# Task prompt
Your answer should be the lines below from the one with "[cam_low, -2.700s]" to the one with "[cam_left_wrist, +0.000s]", both included, given again exactly and with nothing added.

# Supplied material
****************

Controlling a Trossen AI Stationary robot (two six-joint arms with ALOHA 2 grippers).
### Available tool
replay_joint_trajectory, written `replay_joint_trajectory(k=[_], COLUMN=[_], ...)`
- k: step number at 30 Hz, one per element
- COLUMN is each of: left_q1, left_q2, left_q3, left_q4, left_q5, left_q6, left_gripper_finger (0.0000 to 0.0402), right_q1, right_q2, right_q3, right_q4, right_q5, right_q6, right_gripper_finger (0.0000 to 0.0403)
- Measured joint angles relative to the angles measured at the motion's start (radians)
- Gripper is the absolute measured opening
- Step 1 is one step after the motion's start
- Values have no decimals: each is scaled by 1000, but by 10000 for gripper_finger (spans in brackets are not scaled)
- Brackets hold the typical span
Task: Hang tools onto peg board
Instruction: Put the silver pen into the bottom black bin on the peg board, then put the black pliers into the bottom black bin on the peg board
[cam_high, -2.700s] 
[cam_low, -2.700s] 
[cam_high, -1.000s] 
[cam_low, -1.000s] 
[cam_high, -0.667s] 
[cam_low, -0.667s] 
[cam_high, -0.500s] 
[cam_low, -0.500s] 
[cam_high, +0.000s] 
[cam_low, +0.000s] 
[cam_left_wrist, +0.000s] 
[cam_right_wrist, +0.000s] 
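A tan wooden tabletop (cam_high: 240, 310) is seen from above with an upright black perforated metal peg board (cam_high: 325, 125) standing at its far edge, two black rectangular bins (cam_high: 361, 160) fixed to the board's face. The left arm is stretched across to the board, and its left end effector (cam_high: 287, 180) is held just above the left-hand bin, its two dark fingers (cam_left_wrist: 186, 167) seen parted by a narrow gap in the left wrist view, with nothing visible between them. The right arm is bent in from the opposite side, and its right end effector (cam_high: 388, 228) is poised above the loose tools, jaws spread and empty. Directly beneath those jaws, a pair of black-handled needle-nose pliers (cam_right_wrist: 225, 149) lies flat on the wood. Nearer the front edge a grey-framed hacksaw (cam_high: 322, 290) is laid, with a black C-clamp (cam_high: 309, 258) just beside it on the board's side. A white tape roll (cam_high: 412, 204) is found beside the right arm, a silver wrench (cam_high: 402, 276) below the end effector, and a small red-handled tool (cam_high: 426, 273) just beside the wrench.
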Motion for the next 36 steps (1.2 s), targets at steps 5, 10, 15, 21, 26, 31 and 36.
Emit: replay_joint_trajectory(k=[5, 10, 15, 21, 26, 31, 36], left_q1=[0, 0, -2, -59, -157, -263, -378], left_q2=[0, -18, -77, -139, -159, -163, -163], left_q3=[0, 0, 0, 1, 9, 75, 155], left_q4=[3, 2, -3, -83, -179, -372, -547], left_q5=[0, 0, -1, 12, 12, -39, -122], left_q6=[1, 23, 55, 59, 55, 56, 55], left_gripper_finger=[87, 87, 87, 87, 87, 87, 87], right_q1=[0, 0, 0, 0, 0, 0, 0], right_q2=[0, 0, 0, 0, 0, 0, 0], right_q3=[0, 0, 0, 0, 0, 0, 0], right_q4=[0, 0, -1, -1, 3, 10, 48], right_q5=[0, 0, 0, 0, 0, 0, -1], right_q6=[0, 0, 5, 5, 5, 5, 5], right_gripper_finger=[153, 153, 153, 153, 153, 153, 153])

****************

# Written answer
[cam_low, -2.700s] 
[cam_high, -1.000s] 
[cam_low, -1.000s] 
[cam_high, -0.667s] 
[cam_low, -0.667s] 
[cam_high, -0.500s] 
[cam_low, -0.500s] 
[cam_high, +0.000s] 
[cam_low, +0.000s] 
[cam_left_wrist, +0.000s] 

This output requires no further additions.